#### Problem details:
Skip the pictures and give back the rest of the listing exactly.

#### Records to process:

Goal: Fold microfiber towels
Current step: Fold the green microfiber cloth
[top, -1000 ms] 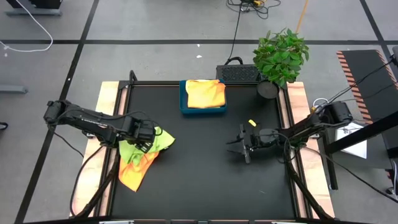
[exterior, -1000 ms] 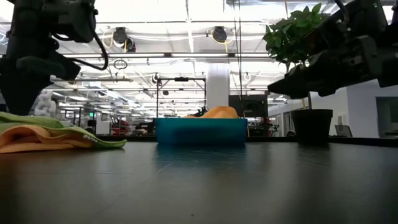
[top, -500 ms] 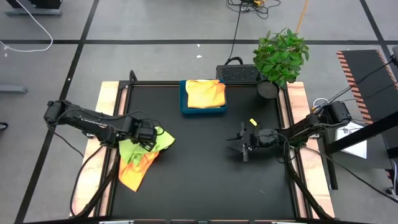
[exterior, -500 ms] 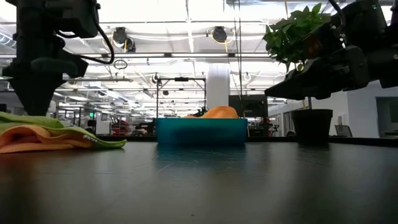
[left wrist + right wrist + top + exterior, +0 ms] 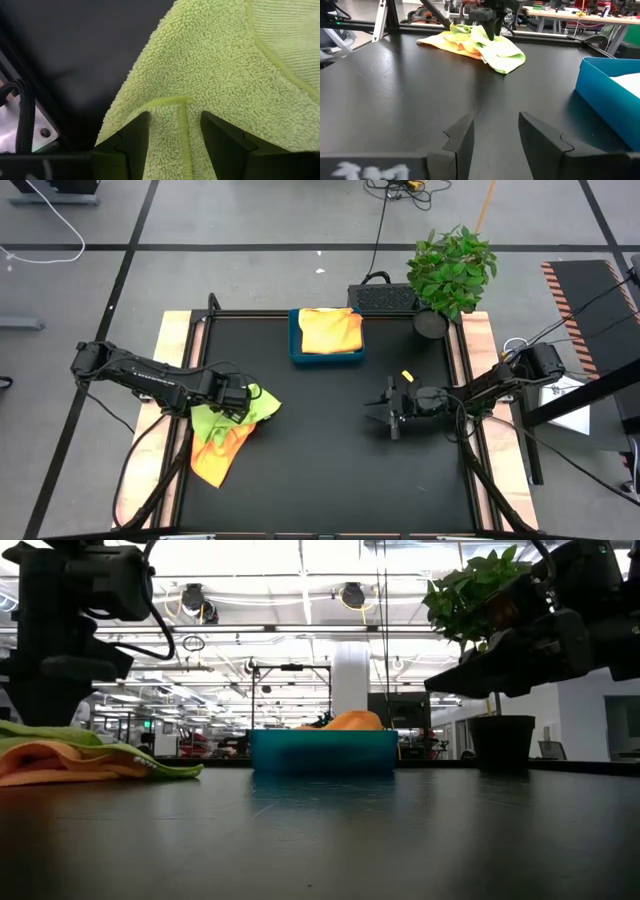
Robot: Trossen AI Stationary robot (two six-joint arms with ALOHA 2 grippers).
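While its two dark fingers stand apart, the left pincer (image 5: 172, 137) presses down onto the lime green towel (image 5: 245, 408), a hemmed corner of the cloth lying in the gap between the fingers without being clamped. That towel lies crumpled at the left side of the black counter (image 5: 320, 470), on top of an orange towel (image 5: 215, 460) whose tail spills toward the near edge. In the low view the pair forms a flat heap under the left arm. The right pincer (image 5: 495, 132) hangs open and empty above the bare counter right of centre, well apart from the heap and pointed toward it. At the far edge of the counter sits a blue tray (image 5: 325, 355) holding a yellow-orange towel (image 5: 330, 330) that rises above its rim. Beside the tray, at the far right corner, stands a potted plant (image 5: 452, 268), with a dark box (image 5: 382, 298) between them.
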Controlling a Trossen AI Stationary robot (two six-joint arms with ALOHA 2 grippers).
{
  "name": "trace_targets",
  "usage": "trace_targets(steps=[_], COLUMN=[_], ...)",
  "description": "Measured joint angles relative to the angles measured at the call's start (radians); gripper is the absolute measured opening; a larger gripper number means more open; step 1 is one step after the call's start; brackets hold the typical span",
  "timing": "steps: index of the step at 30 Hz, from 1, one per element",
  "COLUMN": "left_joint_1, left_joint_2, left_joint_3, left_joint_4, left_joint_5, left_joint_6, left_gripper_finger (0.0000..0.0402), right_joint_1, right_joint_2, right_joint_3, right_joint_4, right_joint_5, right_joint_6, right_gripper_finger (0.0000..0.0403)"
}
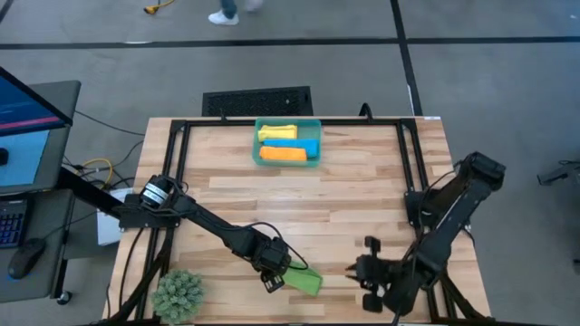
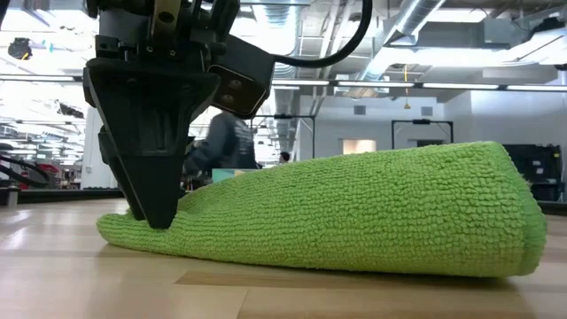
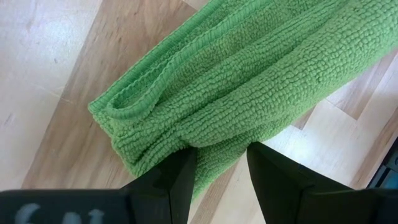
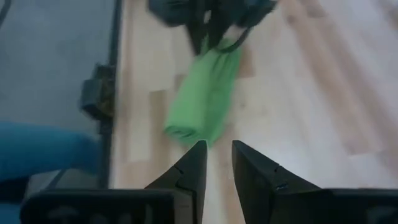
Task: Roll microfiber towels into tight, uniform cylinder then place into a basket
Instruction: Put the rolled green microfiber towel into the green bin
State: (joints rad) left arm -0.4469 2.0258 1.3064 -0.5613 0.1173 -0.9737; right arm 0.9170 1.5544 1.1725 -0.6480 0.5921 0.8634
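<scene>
The left tool is pinching the green towel roll's end on the tabletop; the right tool, slightly parted and empty, should be grabbing the far end squarely.

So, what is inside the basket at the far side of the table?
The basket holds rolled towels: a yellow towel, a blue towel and an orange towel. Its floor beneath them is covered. The green towel is outside.
</scene>
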Motion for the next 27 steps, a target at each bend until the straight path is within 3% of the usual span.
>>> trace_targets(steps=[8, 14, 20, 27], left_joint_1=[0.0, 0.0, 0.0, 0.0], left_joint_2=[0.0, 0.0, 0.0, 0.0], left_joint_3=[0.0, 0.0, 0.0, 0.0], left_joint_4=[0.0, 0.0, 0.0, 0.0], left_joint_5=[0.0, 0.0, -0.002, -0.006], left_joint_6=[-0.005, -0.008, -0.008, -0.008], left_gripper_finger=[0.0143, 0.0143, 0.0143, 0.0143], right_joint_1=[-0.052, -0.046, -0.001, 0.019], right_joint_2=[-0.095, -0.118, -0.109, -0.092], right_joint_3=[-0.157, -0.311, -0.405, -0.415], right_joint_4=[0.066, 0.317, 0.523, 0.562], right_joint_5=[0.051, -0.065, -0.069, -0.077], right_joint_6=[-0.038, 0.012, 0.223, 0.39], right_gripper_finger=[0.0097, 0.0097, 0.0097, 0.0097])
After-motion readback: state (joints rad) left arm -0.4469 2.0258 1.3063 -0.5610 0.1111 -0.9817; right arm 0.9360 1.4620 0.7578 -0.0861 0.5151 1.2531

#### Response for this exercise:
Goal: Fold microfiber towels
Current step: Fold the green microfiber cloth
[top, -1000 ms] 
[exterior, -1000 ms] 
[top, -500 ms] 
[exterior, -500 ms] 
[left wrist + right wrist + top + exterior, +0 ms] 
Robot: Trossen AI Stationary robot (two six-joint arms with ALOHA 2 grippers).
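While its two dark fingers stand apart, the left pincer (image 5: 172, 137) presses down onto the lime green towel (image 5: 245, 408), a hemmed corner of the cloth lying in the gap between the fingers without being clamped. That towel lies crumpled at the left side of the black counter (image 5: 320, 470), on top of an orange towel (image 5: 215, 460) whose tail spills toward the near edge. In the low view the pair forms a flat heap under the left arm. The right pincer (image 5: 495, 132) hangs open and empty above the bare counter right of centre, well apart from the heap and pointed toward it. At the far edge of the counter sits a blue tray (image 5: 325, 355) holding a yellow-orange towel (image 5: 330, 330) that rises above its rim. Beside the tray, at the far right corner, stands a potted plant (image 5: 452, 268), with a dark box (image 5: 382, 298) between them.
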Controlling a Trossen AI Stationary robot (two six-joint arms with ALOHA 2 grippers).
{
  "name": "trace_targets",
  "usage": "trace_targets(steps=[_], COLUMN=[_], ...)",
  "description": "Measured joint angles relative to the angles measured at the call's start (radians); gripper is the absolute measured opening; a larger gripper number means more open; step 1 is one step after the call's start; brackets hold the typical span",
  "timing": "steps: index of the step at 30 Hz, from 1, one per element",
  "COLUMN": "left_joint_1, left_joint_2, left_joint_3, left_joint_4, left_joint_5, left_joint_6, left_gripper_finger (0.0000..0.0402), right_joint_1, right_joint_2, right_joint_3, right_joint_4, right_joint_5, right_joint_6, right_gripper_finger (0.0000..0.0403)"
}
Task: Roll microfiber towels into tight, uniform cylinder then place into a basket
Instruction: Put the rolled green microfiber towel into the green bin
State: (joints rad) left arm -0.4469 2.0258 1.3064 -0.5613 0.1173 -0.9737; right arm 0.9170 1.5544 1.1725 -0.6480 0.5921 0.8634
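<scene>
The left tool is pinching the green towel roll's end on the tabletop; the right tool, slightly parted and empty, should be grabbing the far end squarely.

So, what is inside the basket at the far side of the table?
The basket holds rolled towels: a yellow towel, a blue towel and an orange towel. Its floor beneath them is covered. The green towel is outside.
</scene>
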Motion for the next 27 steps, a target at each bend until the straight path is within 3% of the usual span.
>>> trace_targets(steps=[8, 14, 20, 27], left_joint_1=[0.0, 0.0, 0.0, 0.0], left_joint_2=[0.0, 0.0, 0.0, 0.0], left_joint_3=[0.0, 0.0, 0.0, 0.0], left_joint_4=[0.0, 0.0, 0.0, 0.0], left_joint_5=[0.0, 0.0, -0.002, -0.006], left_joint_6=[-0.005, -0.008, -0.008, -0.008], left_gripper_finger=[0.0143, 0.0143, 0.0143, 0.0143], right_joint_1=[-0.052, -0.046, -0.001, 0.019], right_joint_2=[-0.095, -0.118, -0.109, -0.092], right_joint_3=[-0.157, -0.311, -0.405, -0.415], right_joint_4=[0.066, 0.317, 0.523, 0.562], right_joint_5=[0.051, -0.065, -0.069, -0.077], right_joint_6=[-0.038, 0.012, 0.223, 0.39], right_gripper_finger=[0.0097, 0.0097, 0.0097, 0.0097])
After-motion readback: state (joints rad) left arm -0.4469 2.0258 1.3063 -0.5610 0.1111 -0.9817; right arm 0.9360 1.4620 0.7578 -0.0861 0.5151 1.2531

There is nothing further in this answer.